Delete other files with the exact same size.

If you are sure that there is no problem with a total destruction of the unwanted files, you may replace the instruction

tell application "Finder" to delete deleteList

which move the files to the trash by:

tell application "System Events"
	repeat with anItem in deleteList
		delete anItem
	end repeat
end tell

which really destroy them.

As I am really lazy, I would also replace

set previousFileSizes to {}
set beginning of previousFileSizes to item 1 of fileSizes

by

set previousFileSizes to {item 1 of fileSizes}

Yvan KOENIG running High Sierra 10.13.6 in French (VALLAURIS, France) dimanche 1 septembre 2019 20:10:56

Here, no need to coerce the file references list to aliases list. It is enough this:

set theFiles to every file in sourceFolder

No need text Item delimeters too. And default button there should always be a button with less dangerous consequences:


repeat with anItem in deleteList
	tell application "Finder" to display dialog "Delete the following file?" & ¬
		return & return &  name of anItem default button "Cancel"
end repeat

Otherwise, the script is good and simple enough to remove duplicates without searching in subfolders.
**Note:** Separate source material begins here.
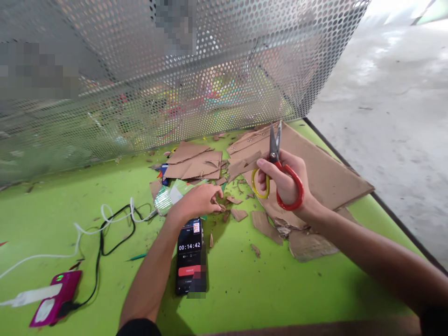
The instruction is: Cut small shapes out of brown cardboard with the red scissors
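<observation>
My right hand [285, 179] is raised over the cardboard, wrapped round a pair of scissors [275, 151] with one red and one yellow handle loop. The blades point away from me and stand slightly apart, with nothing between them. Low over the green table, my left hand [199, 200] has its fingers curled down round a small cardboard scrap [220, 208], partly hidden by the fingers. Several torn bits [239, 214] lie to its right. A large cardboard sheet [322, 163] rests under and beyond the scissors.
A phone [190, 254] showing a timer lies below my left wrist. Flat cardboard pieces [192, 161] lie near a perforated metal panel [210, 102]. At left are a magenta power bank [58, 296], a white cable [79, 233] and a black cable [101, 238]. The table's right edge drops to concrete floor.
</observation>
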The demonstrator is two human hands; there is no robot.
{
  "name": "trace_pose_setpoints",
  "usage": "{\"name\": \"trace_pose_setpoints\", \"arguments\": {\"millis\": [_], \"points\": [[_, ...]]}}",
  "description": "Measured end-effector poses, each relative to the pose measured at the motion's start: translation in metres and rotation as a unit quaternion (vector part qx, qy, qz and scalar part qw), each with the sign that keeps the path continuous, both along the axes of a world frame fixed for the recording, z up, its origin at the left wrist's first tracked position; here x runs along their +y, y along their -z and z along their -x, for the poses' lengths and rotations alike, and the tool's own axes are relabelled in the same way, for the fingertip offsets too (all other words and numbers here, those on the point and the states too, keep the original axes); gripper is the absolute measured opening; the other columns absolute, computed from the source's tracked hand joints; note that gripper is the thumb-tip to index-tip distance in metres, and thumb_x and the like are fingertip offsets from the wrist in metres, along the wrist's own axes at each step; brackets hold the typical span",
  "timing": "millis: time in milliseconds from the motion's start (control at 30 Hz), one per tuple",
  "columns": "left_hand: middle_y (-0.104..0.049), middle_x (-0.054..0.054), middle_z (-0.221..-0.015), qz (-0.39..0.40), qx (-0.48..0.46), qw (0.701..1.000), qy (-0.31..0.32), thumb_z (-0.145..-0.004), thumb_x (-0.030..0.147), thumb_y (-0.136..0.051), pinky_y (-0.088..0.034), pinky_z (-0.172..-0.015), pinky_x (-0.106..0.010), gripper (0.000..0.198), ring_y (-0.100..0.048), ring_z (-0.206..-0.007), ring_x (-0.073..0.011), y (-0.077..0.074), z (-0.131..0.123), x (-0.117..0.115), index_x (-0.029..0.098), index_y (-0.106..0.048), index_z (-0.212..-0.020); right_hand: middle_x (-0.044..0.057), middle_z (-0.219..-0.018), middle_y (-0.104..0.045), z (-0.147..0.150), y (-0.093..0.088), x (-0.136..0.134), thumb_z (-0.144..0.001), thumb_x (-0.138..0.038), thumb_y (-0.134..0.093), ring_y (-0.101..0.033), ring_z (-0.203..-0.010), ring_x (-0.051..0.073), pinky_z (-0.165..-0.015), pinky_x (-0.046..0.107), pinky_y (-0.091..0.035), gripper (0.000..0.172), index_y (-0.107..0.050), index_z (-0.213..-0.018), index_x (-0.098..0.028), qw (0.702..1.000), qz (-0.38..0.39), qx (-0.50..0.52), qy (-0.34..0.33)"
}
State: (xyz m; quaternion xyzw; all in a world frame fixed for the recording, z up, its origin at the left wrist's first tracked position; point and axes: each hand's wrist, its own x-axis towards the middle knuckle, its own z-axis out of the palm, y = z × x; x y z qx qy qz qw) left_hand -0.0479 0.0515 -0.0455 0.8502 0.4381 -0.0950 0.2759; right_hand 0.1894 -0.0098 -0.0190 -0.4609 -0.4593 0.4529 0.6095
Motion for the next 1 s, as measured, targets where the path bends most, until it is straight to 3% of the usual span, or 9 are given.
{"name": "trace_pose_setpoints", "arguments": {"millis": [100, 200, 367, 467, 567, 667, 767, 900, 1000], "points": [[-0.078, -0.004, -0.085, 0.027, 0.012, 1.0, -0.002, -0.08, 0.026, -0.076, -0.043, -0.067, -0.029, 0.006, -0.068, -0.077, -0.0207, -0.01, 0.006, -0.001, 0.022, -0.078, -0.084, -0.002, -0.058, -0.065, -0.001, -0.002, 0.0, -0.086, -0.04, -0.08, -0.06, -0.043, 0.013, -0.039, 0.026, -0.048, 0.028, -0.06, -0.079, -0.022, 1.0, -0.001, 0.001, 0.003], [-0.078, -0.003, -0.083, 0.033, 0.001, 0.999, -0.002, -0.081, 0.025, -0.075, -0.045, -0.066, -0.028, 0.005, -0.069, -0.075, -0.0192, -0.019, 0.008, 0.0, 0.022, -0.078, -0.079, -0.002, -0.058, -0.065, -0.002, -0.004, 0.0, -0.086, -0.041, -0.08, -0.06, -0.043, 0.013, -0.04, 0.027, -0.049, 0.029, -0.06, -0.079, -0.022, 1.0, -0.004, 0.0, 0.003], [-0.077, -0.006, -0.093, -0.099, -0.095, 0.984, -0.111, -0.091, 0.033, -0.07, -0.051, -0.074, -0.03, 0.017, -0.069, -0.08, -0.0195, -0.011, -0.012, 0.002, 0.018, -0.078, -0.093, -0.002, -0.057, -0.065, -0.003, -0.006, 0.0, -0.085, -0.044, -0.08, -0.059, -0.042, 0.013, -0.039, 0.027, -0.048, 0.031, -0.059, -0.079, -0.022, 1.0, -0.007, 0.003, 0.005], [-0.075, -0.008, -0.114, -0.14, -0.122, 0.969, -0.164, -0.092, 0.028, -0.07, -0.054, -0.079, -0.029, 0.032, -0.072, -0.085, -0.0183, 0.002, -0.024, 0.0, 0.019, -0.071, -0.123, -0.003, -0.057, -0.064, -0.003, -0.005, 0.001, -0.085, -0.043, -0.079, -0.059, -0.042, 0.012, -0.04, 0.026, -0.049, 0.031, -0.058, -0.08, -0.022, 1.0, -0.006, 0.0, 0.004], [-0.071, -0.009, -0.123, -0.172, -0.104, 0.969, -0.144, -0.096, 0.024, -0.065, -0.053, -0.081, -0.03, 0.026, -0.073, -0.092, -0.0191, 0.005, -0.026, -0.003, 0.019, -0.071, -0.121, -0.003, -0.057, -0.064, -0.003, -0.004, 0.002, -0.086, -0.041, -0.079, -0.058, -0.042, 0.012, -0.039, 0.025, -0.048, 0.029, -0.059, -0.08, -0.022, 1.0, -0.004, 0.001, 0.007], [-0.074, -0.006, -0.107, -0.116, -0.09, 0.988, -0.044, -0.094, 0.025, -0.068, -0.052, -0.084, -0.032, 0.02, -0.071, -0.09, -0.0208, 0.003, -0.023, -0.007, 0.019, -0.076, -0.111, -0.002, -0.058, -0.065, -0.003, -0.003, 0.002, -0.086, -0.04, -0.078, -0.059, -0.043, 0.012, -0.038, 0.025, -0.047, 0.028, -0.059, -0.08, -0.022, 1.0, -0.004, 0.006, 0.006], [-0.071, -0.007, -0.111, -0.064, -0.066, 0.995, 0.036, -0.089, 0.026, -0.072, -0.052, -0.085, -0.034, 0.033, -0.069, -0.095, -0.0234, 0.005, -0.021, -0.009, 0.02, -0.076, -0.121, -0.002, -0.059, -0.065, -0.003, -0.001, 0.002, -0.087, -0.039, -0.079, -0.059, -0.043, 0.012, -0.038, 0.025, -0.047, 0.029, -0.057, -0.078, -0.022, 1.0, 0.001, 0.005, 0.005], [-0.07, -0.008, -0.107, -0.072, -0.049, 0.996, 0.03, -0.091, 0.023, -0.067, -0.052, -0.084, -0.034, 0.021, -0.068, -0.092, -0.0234, 0.01, -0.022, -0.008, 0.02, -0.079, -0.109, -0.002, -0.058, -0.065, -0.002, -0.002, 0.001, -0.087, -0.04, -0.08, -0.059, -0.043, 0.012, -0.039, 0.025, -0.047, 0.03, -0.058, -0.079, -0.021, 1.0, 0.005, 0.004, 0.004], [-0.073, -0.007, -0.102, -0.086, -0.074, 0.993, 0.017, -0.085, 0.019, -0.074, -0.052, -0.081, -0.033, 0.015, -0.068, -0.089, -0.0222, 0.005, -0.022, -0.007, 0.018, -0.077, -0.1, -0.003, -0.057, -0.065, -0.001, -0.003, 0.001, -0.086, -0.04, -0.08, -0.059, -0.043, 0.012, -0.04, 0.024, -0.048, 0.03, -0.058, -0.079, -0.022, 1.0, 0.005, 0.006, 0.003]]}}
set sourceFolder to choose folder

set fileSizes to {}
tell application "Finder"
	set theFiles to every file in sourceFolder
	repeat with aFile in theFiles
		set the end of fileSizes to size of aFile
	end repeat
end tell

set previousFileSizes to {item 1 of fileSizes} # as suggested by Yvan
set deleteList to {}
repeat with i from 2 to (count fileSizes)
	set anItem to item i of fileSizes
	if (previousFileSizes contains anItem) then set end of deleteList to item i of theFiles
	set end of previousFileSizes to anItem
end repeat

repeat with anItem in deleteList
	tell application "Finder"
		try
			display dialog "Delete the following file?" & ¬
				return & return & name of anItem default button "Cancel"
			if button returned of result is "OK" then delete anItem
		end try
	end tell
end repeat

NOTE: try block is need to avoid interruption of process from “User cancelled” error.

This offers no warnings and may not be as efficient, but it’s a little simpler:

set thePath to "Macintosh HD:Users:shane:Desktop:Sizes"
tell application id "com.apple.finder" -- Finder
	set theFiles to sort files of folder thePath by size
	set theSize to size of item 1 of theFiles
	repeat with aFile in rest of theFiles
		set thisSize to size of aFile
		if thisSize = theSize then
			delete aFile
		else
			set theSize to thisSize
		end if
	end repeat
end tell

Yes, this is much simpler. And as I see, it should be much efficient too. As for warnings, it is easy to add one similar display dialog before delete aFile code line. :slight_smile:

Several knowledgeable forum members have reported that it takes less time for the Finder to create a list of files as an alias list than it does for the Finder to create a list of files using Finder’s own syntax. For example, see Marc Anthony’s post number 21 in the following thread.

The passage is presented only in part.